On 18 July 2018, California Governor Jerry Brown signed Senate Bill 766, which amends the California International Arbitration and Conciliation Act (Cal. Civ. Proc. Code § 1297.11 et seq.) to expressly allow out-of-state and non-US lawyers to represent and assist parties in international arbitration or related proceedings seated in California. Senate Bill 766 brings clarity to the issue of non-California attorneys participating in international arbitration and related proceedings within the State of California.
The issue of non-California counsel participating in international arbitral proceedings seated in California has been a subject of some confusion since the 1998 California Supreme Court decision in Birbrower, Montalbano, Condon & Frank v. Superior Court. In Birbrower, the California Supreme Court ruled that out-of-state attorneys were not authorized to represent clients in domestic arbitral proceedings seated in California without a pro hac vice application in association with a California-licensed attorney.

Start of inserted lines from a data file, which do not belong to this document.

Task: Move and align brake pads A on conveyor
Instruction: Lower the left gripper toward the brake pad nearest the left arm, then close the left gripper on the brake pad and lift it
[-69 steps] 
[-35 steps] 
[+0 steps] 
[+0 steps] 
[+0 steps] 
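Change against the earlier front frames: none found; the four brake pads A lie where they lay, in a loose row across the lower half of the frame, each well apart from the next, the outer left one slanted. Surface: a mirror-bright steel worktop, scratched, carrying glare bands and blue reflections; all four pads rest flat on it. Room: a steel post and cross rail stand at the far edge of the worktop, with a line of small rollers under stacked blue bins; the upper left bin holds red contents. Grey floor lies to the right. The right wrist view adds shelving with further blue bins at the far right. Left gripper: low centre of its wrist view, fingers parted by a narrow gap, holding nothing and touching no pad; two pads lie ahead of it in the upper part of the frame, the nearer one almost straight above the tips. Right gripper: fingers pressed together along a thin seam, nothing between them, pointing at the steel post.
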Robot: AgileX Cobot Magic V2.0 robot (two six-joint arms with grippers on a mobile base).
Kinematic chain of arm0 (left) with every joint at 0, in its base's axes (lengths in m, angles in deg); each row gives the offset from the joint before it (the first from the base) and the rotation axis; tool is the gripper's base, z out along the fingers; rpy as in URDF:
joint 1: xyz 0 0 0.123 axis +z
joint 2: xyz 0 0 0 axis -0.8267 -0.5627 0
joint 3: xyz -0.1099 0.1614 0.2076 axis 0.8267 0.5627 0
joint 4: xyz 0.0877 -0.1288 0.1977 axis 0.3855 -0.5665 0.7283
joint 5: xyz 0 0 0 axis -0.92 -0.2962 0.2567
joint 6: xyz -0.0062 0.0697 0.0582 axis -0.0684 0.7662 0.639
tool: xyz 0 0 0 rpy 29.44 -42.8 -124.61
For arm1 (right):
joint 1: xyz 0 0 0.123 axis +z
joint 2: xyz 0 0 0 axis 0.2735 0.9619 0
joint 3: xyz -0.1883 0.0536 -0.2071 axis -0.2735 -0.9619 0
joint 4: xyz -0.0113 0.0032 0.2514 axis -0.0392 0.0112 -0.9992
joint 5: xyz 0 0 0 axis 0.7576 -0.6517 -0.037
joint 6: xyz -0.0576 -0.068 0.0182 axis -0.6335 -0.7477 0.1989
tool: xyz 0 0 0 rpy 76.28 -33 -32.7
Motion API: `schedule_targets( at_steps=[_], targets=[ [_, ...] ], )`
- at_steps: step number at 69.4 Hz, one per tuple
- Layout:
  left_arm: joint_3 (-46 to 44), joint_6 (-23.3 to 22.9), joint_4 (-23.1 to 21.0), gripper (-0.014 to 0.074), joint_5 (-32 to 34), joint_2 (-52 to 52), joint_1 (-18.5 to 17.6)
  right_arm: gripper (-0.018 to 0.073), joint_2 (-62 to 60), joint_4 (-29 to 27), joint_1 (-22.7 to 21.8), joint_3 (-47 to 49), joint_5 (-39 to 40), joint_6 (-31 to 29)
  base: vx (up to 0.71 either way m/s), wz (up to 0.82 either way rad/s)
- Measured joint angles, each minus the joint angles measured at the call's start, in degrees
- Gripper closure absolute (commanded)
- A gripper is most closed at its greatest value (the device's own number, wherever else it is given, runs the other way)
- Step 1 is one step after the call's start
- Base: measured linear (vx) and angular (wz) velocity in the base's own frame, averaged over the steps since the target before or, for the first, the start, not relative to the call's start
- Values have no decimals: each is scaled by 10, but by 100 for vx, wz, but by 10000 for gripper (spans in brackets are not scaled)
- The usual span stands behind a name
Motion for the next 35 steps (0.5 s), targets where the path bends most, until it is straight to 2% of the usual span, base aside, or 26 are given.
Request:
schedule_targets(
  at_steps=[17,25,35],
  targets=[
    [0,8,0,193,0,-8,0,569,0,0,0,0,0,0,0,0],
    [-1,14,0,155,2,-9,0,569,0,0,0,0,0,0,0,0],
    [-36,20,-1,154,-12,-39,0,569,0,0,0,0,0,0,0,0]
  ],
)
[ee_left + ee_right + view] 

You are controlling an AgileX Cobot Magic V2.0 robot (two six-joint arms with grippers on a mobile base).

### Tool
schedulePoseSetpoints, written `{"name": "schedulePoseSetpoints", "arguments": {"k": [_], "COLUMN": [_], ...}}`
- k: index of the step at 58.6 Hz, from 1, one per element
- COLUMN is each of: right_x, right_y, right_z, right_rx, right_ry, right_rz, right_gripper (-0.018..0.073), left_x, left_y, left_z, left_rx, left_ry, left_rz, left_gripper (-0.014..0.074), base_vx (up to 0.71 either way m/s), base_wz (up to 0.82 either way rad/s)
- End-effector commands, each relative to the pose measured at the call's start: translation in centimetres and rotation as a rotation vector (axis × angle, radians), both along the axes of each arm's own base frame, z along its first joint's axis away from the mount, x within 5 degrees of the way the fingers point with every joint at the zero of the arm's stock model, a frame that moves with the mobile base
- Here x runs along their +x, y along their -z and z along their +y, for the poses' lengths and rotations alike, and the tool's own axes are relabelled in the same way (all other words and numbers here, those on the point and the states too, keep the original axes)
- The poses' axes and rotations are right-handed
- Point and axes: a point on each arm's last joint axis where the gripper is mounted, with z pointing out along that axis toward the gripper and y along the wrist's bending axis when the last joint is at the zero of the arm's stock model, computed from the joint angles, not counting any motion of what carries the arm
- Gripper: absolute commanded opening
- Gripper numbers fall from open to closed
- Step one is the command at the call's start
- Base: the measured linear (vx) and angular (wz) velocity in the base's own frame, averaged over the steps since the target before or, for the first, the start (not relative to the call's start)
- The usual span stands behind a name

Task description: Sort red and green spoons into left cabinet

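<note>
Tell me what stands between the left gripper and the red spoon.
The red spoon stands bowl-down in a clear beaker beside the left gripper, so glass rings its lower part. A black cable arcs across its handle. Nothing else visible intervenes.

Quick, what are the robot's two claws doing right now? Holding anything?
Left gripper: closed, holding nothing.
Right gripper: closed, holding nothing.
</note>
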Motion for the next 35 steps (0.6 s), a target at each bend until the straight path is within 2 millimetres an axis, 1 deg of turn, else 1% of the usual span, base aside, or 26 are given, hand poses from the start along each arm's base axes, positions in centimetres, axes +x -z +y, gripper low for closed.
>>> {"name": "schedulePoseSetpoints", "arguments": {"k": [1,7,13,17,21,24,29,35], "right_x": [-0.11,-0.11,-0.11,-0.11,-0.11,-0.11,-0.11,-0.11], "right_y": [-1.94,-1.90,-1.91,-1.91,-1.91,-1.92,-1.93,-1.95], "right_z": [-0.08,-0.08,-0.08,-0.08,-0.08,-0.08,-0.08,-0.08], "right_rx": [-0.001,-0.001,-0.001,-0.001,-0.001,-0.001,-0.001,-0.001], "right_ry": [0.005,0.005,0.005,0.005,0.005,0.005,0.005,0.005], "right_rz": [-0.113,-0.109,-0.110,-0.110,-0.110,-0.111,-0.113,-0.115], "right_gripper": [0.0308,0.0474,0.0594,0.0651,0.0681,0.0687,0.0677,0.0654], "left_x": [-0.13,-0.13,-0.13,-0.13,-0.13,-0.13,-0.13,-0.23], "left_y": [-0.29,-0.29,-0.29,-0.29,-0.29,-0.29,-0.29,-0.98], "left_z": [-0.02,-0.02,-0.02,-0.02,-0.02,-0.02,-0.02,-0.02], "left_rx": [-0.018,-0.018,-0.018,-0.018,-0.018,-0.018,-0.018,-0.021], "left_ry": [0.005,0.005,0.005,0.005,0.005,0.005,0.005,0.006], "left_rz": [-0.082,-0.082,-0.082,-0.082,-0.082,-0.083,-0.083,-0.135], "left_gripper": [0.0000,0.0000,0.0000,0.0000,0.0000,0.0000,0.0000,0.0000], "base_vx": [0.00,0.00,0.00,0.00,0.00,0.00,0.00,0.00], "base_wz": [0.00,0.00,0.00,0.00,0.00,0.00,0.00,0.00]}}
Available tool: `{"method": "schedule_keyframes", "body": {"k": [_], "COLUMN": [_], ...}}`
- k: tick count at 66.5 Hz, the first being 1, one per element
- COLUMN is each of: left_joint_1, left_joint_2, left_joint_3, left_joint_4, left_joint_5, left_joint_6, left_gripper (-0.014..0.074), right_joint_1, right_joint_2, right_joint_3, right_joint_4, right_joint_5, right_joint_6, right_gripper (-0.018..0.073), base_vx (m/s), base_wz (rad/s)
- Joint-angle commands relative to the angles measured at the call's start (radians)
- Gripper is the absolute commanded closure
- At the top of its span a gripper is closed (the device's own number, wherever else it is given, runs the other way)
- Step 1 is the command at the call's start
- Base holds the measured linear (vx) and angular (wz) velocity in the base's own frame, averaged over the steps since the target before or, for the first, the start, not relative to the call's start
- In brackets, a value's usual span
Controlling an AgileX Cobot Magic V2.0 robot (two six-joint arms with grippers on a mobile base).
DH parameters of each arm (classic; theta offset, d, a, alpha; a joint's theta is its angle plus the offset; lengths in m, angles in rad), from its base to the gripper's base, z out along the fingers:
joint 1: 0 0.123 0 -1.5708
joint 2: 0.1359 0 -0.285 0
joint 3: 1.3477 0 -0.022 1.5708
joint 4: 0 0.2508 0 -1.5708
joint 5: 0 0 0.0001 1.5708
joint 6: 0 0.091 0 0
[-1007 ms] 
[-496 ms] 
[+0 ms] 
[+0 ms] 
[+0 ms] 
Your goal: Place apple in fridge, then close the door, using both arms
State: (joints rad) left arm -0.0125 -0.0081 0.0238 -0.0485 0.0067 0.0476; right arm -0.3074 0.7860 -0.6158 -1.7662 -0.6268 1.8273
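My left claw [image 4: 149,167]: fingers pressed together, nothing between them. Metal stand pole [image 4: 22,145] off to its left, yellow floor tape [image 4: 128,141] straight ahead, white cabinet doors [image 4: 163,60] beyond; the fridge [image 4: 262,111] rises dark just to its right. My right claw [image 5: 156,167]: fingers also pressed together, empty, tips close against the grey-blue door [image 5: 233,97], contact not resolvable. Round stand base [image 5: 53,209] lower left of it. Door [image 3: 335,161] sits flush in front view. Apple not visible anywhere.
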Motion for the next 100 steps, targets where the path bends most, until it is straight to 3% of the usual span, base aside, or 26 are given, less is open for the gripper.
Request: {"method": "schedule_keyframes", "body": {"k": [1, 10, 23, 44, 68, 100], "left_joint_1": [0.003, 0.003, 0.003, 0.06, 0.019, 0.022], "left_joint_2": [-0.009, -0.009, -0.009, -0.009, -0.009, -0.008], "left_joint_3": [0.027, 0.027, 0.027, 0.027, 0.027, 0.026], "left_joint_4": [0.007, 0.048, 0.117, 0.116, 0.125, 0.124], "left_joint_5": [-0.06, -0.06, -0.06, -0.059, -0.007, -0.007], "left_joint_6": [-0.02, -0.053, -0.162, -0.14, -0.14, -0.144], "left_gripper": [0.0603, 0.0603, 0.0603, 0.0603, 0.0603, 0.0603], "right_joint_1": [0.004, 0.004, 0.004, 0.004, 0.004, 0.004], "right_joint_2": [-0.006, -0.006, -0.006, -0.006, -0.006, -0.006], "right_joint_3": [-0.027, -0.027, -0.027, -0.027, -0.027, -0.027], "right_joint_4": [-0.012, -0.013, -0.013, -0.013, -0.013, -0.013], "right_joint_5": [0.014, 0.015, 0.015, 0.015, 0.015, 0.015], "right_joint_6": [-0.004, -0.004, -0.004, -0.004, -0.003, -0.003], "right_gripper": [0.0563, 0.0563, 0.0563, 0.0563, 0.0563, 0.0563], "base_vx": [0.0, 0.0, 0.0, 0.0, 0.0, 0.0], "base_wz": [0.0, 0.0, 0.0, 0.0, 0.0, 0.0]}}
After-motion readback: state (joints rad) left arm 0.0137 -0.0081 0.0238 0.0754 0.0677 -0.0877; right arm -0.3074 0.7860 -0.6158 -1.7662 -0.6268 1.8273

The practice of allowing out-of-state counsel to participate in international arbitral proceedings seated within their borders has been widely accepted by key US (e.g., New York) and foreign jurisdictions (including England and Wales, France, Italy, Switzerland, Singapore and Hong Kong). Since Birbrower, California has been characterized by some as being hostile to the participation of non-California lawyers in international arbitration.
While the criticism is somewhat unwarranted — particularly because foreign counsel frequently do represent parties in international arbitral proceedings seated in California — the new bill resolves the issue. With Senate Bill 766, California consolidates its efforts to become a leading market for international arbitration.